Level 2: Observable inputs other than Level 1 inputs. Examples of Level 2 inputs include quoted prices in active markets for similar assets or liabilities and quoted prices for identical assets or liabilities in markets that are not active.

Level 3: Unobservable inputs based on the Company’s assessment of the assumptions that market participants would use in pricing the asset or liability.

The Company’s cash equivalents and marketable securities are carried at fair value and are classified according to the fair value hierarchy described above (see Note 3). The cash equivalents and marketable securities are initially valued at the transaction price, and subsequently revalued at the end of each reporting period, utilizing third-party pricing services. The pricing services utilize industry standard valuation models, including both income and market based approaches, to determine fair value.

6


 

Marketable Securities

The Company classifies marketable securities with a remaining maturity when purchased of greater than three months as marketable securities. As of March 31, 2020, the Company’s marketable securities consisted of investments in U.S. Treasury securities, corporate bonds, and commercial paper. Marketable securities are classified as current assets on the consolidated balance sheets if the marketable securities are available to be converted into cash to fund current operations.

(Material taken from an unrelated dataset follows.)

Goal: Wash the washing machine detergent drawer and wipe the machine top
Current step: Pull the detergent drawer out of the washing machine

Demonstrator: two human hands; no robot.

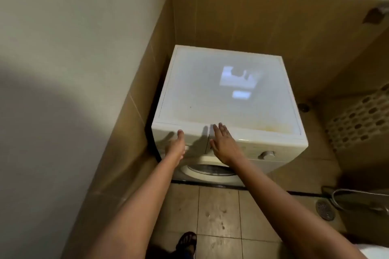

Marketable securities are carried at fair value with the unrealized gains and losses included in accumulated other comprehensive loss, which is a component of stockholders’ equity, until such gains and losses are realized. Any premium arising at purchase is amortized to interest expense over the period of the earliest call date, and any discount arising at purchase is accreted to interest income over the life of the instrument. Realized gains and losses are determined using the specific identification method and are included in other income, net.

If any adjustment to fair value reflects a decline in value of the investment, the Company considers all available evidence to evaluate the extent to which the decline is “other-than-temporary” and, if so, marks the investment to market through a charge to the Company’s statement of operations and comprehensive loss.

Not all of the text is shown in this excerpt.